● **REQUIRED WORK**:
Write out each line of the material exactly as given, and drop the images.

● **GIVEN INFORMATION**:
+---+
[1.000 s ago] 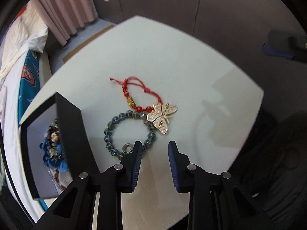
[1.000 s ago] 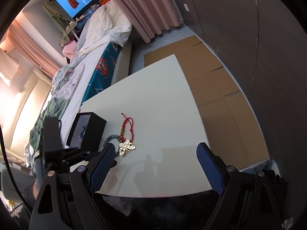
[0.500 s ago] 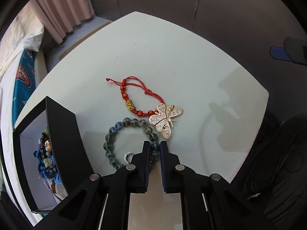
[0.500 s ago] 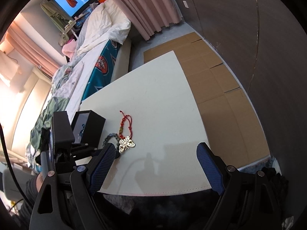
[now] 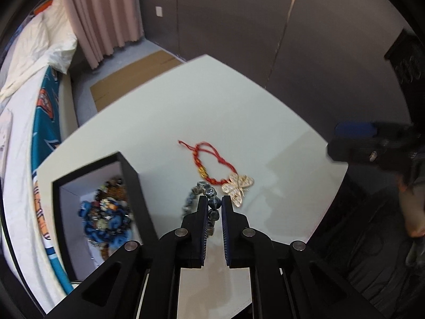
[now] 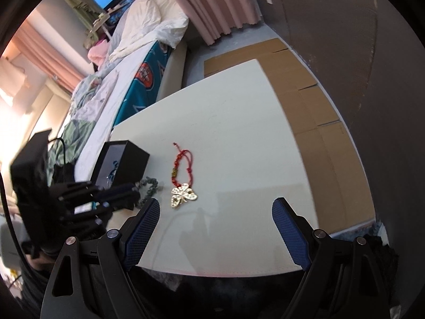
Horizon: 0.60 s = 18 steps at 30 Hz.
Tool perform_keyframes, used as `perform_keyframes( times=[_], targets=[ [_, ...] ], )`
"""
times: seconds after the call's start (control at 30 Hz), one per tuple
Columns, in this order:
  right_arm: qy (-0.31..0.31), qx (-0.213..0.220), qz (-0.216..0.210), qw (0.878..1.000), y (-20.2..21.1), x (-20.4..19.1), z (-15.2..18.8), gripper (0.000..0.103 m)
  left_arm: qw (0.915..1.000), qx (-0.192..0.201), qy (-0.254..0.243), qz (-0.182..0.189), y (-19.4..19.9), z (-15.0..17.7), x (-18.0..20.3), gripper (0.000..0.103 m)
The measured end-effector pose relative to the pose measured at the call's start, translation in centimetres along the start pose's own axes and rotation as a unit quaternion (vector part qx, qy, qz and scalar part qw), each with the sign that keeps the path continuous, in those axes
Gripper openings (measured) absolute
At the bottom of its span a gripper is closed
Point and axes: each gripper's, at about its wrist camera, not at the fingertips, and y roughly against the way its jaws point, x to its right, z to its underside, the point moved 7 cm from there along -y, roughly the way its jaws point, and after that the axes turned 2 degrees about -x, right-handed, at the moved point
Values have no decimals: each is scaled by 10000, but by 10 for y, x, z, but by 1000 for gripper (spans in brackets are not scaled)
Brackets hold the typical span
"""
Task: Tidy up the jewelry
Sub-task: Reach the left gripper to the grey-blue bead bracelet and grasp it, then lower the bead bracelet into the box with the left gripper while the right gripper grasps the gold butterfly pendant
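My left gripper (image 5: 214, 204) is shut on a grey-blue bead bracelet (image 5: 204, 190) and holds it lifted off the white table (image 5: 164, 106), next to the open black jewelry box (image 5: 132, 180). The box holds several bead pieces and a blue one (image 5: 106, 212). A red cord bracelet (image 5: 209, 164) and a gold butterfly brooch (image 5: 237, 186) lie on the table just past the fingers. My right gripper (image 6: 216, 210) is open and empty above the table's near edge; the brooch (image 6: 183, 194), the red bracelet (image 6: 183, 164), the box (image 6: 124, 162) and the left gripper (image 6: 117, 194) show ahead of it.
A bed (image 6: 127, 61) with white bedding runs along the table's far left side. Cardboard sheets (image 6: 313, 101) cover the floor to the right. Pink curtains (image 6: 217, 2) and a dark wall stand behind.
My left gripper closed on the grey-blue bead bracelet and lifted it off the table toward the box. My right gripper stayed open and barely moved.
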Motion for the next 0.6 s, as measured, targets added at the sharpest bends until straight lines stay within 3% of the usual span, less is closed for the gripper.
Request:
perform_keyframes(
  times=[0.5,0.6],
  targets=[
    [620,-417,350,9966,-54,-36,4,86,9990,363,260,-72,45,4,-30,10],
    [813,-548,473,9941,-67,-44,5,76,9988,396,258,-135,52,5,-36,10]
  ],
)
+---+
● **RESULT OF THIS EXERCISE**:
[1.000 s ago] 
[1.000 s ago] 
[0.500 s ago] 
[0.500 s ago] 
[now] 
[now] 
Horizon: 0.60 s = 18 steps at 30 Hz.
Tool perform_keyframes, used as `perform_keyframes( times=[_], targets=[ [_, ...] ], )`
"""
times: seconds after the call's start (control at 30 Hz), one per tuple
Columns, in this order:
  right_arm: qy (-0.31..0.31), qx (-0.213..0.220), qz (-0.216..0.210), qw (0.878..1.000), y (-20.2..21.1), x (-20.4..19.1), z (-15.2..18.8), gripper (0.000..0.103 m)
  left_arm: qw (0.915..1.000), qx (-0.192..0.201), qy (-0.254..0.243), qz (-0.182..0.189), y (-19.4..19.9), z (-15.0..17.7), x (-18.0..20.3), gripper (0.000..0.103 m)
The measured end-effector pose relative to the pose measured at the call's start, translation in centimetres along the start pose's own axes and rotation as a unit quaternion (vector part qx, qy, qz and scalar part qw), each with the sign that keeps the path continuous, in those axes
Gripper openings (measured) absolute
At the bottom of its span a gripper is closed
Point and axes: each gripper's, at about its wrist camera, not at the fingertips, and y roughly against the way its jaws point, x to its right, z to its underside, the point moved 7 cm from there along -y, roughly the way its jaws point, and after that the axes turned 2 degrees about -x, right-handed, at the moved point
Values have no decimals: each is scaled by 10000, but by 10 for y, x, z, but by 1000 for gripper (spans in brackets are not scaled)
Brackets hold the typical span
"""
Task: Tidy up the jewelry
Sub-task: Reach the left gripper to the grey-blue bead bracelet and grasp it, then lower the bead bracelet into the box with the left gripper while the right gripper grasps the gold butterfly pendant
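My left gripper (image 5: 214, 204) is shut on a grey-blue bead bracelet (image 5: 204, 190) and holds it lifted off the white table (image 5: 164, 106), next to the open black jewelry box (image 5: 132, 180). The box holds several bead pieces and a blue one (image 5: 106, 212). A red cord bracelet (image 5: 209, 164) and a gold butterfly brooch (image 5: 237, 186) lie on the table just past the fingers. My right gripper (image 6: 216, 210) is open and empty above the table's near edge; the brooch (image 6: 183, 194), the red bracelet (image 6: 183, 164), the box (image 6: 124, 162) and the left gripper (image 6: 117, 194) show ahead of it.
A bed (image 6: 127, 61) with white bedding runs along the table's far left side. Cardboard sheets (image 6: 313, 101) cover the floor to the right. Pink curtains (image 6: 217, 2) and a dark wall stand behind.
My left gripper closed on the grey-blue bead bracelet and lifted it off the table toward the box. My right gripper stayed open and barely moved.
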Motion for the next 0.6 s, as measured, targets added at the sharpest bends until straight lines stay within 3% of the usual span, less is closed for the gripper.
Request:
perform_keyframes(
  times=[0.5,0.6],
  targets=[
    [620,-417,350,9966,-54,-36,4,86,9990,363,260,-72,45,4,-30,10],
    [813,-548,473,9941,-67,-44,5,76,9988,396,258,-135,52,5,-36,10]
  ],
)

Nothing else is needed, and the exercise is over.